§ TASK PROMPT: Nothing in the copy should be a picture; everything else in the listing is to be restated exactly.
Content starts
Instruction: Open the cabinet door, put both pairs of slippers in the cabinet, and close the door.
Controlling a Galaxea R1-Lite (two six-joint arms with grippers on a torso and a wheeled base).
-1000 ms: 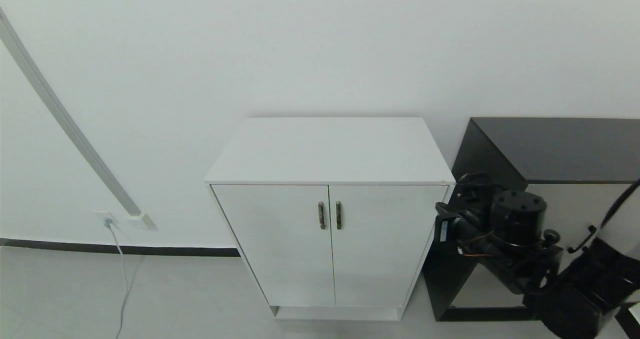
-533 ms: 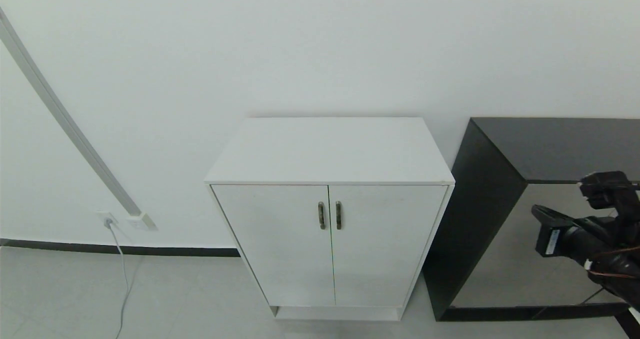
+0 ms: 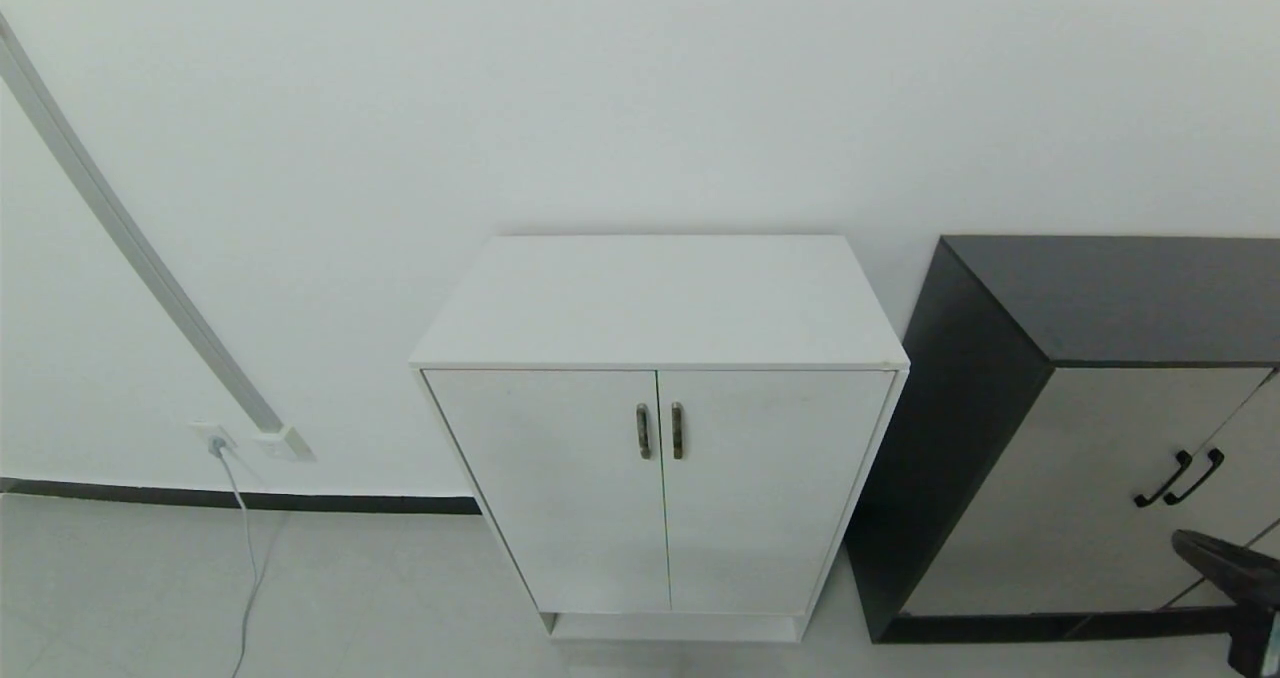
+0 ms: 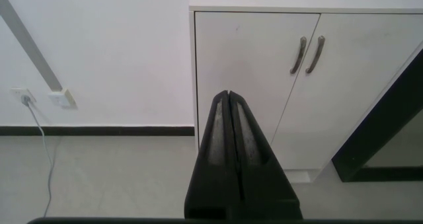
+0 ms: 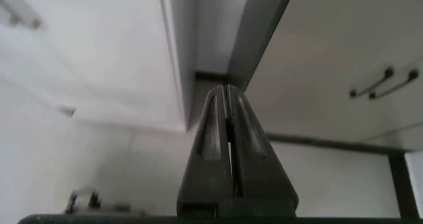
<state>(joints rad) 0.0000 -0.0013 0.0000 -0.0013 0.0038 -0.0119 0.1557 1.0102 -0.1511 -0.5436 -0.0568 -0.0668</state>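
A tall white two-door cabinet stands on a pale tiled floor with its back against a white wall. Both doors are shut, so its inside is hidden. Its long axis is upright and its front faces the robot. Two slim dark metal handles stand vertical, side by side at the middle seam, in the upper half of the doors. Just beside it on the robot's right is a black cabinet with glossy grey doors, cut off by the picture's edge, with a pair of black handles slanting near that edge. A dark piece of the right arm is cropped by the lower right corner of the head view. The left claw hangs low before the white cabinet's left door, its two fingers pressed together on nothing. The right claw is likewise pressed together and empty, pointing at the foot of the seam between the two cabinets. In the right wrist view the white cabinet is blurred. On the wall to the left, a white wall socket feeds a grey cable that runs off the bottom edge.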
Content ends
§ ANSWER BOX:
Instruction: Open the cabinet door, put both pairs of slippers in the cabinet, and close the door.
Controlling a Galaxea R1-Lite (two six-joint arms with grippers on a torso and a wheeled base).
-1000 ms: 
-533 ms: 
+0 ms: 
+0 ms: 
+0 ms: 
<state>(joints rad) 0.0000 -0.0013 0.0000 -0.0013 0.0038 -0.0119 0.1557 1.0102 -0.1511 -0.5436 -0.0568 -0.0668</state>
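A tall white two-door cabinet stands on a pale tiled floor with its back against a white wall. Both doors are shut, so its inside is hidden. Its long axis is upright and its front faces the robot. Two slim dark metal handles stand vertical, side by side at the middle seam, in the upper half of the doors. Just beside it on the robot's right is a black cabinet with glossy grey doors, cut off by the picture's edge, with a pair of black handles slanting near that edge. A dark piece of the right arm is cropped by the lower right corner of the head view. The left claw hangs low before the white cabinet's left door, its two fingers pressed together on nothing. The right claw is likewise pressed together and empty, pointing at the foot of the seam between the two cabinets. In the right wrist view the white cabinet is blurred. On the wall to the left, a white wall socket feeds a grey cable that runs off the bottom edge.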

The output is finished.